“Abbiamo accolto la notizia della chiusura della nostra scuola a livello emotivo con enorme dispiacere e dolore ma, a livello razionale non possiamo negare che questo dibattito ci accompagna da tempo”.
Lo affermano gli insegnanti in servizio alla Scuola Elementare “La Sorgente”, i quali affermano, in una lettera rivolta al segretario di Stato per l’Istruzione e la Cultura, Andrea Belluzzi, al dirigente della Scuola Elementare, Francesco Berardi, e ai concittadini di San Marino, di avere “grande stima sia dei colleghi di Murata, sia degli insegnanti dell’Istituto musicale” nonché di essere “consci che intraprendere una qualsiasi cieca battaglia potrebbe danneggiare loro, se non anche altri plessi scolastici che vivono le nostre stesse condizioni”, per cui cercano, “per quanto umanamente attuabile”, anche in considerazione del fatto che sono dipendenti pubblici, “di accettare, con tutta la serenità di cui siamo capaci, la decisione presa”.
“È necessario porre nelle proprie azioni e nelle considerazioni il massimo dell’equilibrio possibile, in modo che anche gli alunni che ci vengono affidati vivano in un ambiente tranquillo e sappiamo benissimo che le nostre azioni si riflettono su di loro.
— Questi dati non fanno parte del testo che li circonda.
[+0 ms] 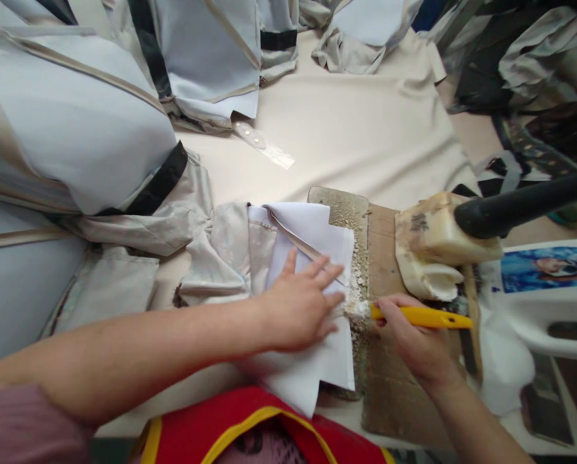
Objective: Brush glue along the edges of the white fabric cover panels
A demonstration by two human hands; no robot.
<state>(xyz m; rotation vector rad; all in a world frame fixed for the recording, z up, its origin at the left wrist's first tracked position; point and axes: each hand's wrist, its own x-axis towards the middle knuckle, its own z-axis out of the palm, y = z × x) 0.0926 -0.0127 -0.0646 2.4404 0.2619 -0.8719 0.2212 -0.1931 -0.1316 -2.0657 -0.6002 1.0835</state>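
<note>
My left hand (300, 306) lies flat with fingers spread on a white sheet-like panel (312, 374) that has a beige zipper strip across it. Grey fabric (230, 251) is joined to the panel's left side. My right hand (409, 338) grips a brush (423, 316) by its yellow handle. The brush's whitish bristles touch the panel's right edge, close to my left fingertips. Under that edge lies a board (339, 196) crusted with a pale, lumpy substance.
A crusted cream-coloured container (428, 232) with a black tube stands on the right, beside brown cardboard (382, 258). White panels with grey fabric (75, 122) are piled on the left and at the back. Beige cloth (356, 129) covers the table. A clear strip (264, 145) lies on it.
</note>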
Inoltre, pensiamo che i dipendenti dello Stato prima di tutto debbano concorrere al bene comune – sottolineano nella missiva -. È inutile nascondere che da più parti ci vengono chieste le motivazioni del nostro silenzio, quindi in assoluta trasparenza abbiamo voluto chiarire che esso è ispirato sia al naturale dolore che proviamo, sia al rispetto di tutte le componenti coinvolte”.
Inoltre, gli insegnanti della Scuola Elementare “La Sorgente” si dicono “contrari al fatto che alcune classi rimangano in sede due o tre anni mentre è già stabilito che la scuola chiuderà: troviamo che per loro, che già vivono una diminuzione della socialità e condizioni di distanziamento dovuti alla pandemia in corso, assistere esclusivamente all’uscita di classi, senza vederne l’arrivo, non sia formativo e rispettoso della loro crescita e dei loro diritti”.
“Avremmo preferito un’organizzazione diversa, programmata tenendo conto certamente dei numeri che diminuiscono, ma parimenti pensata sui bambini già presenti, che non possono pagare condizioni sociali che non hanno causato loro. I bambini hanno i loro diritti, non sono solo numeri”, rimarcano gli autori della lettera.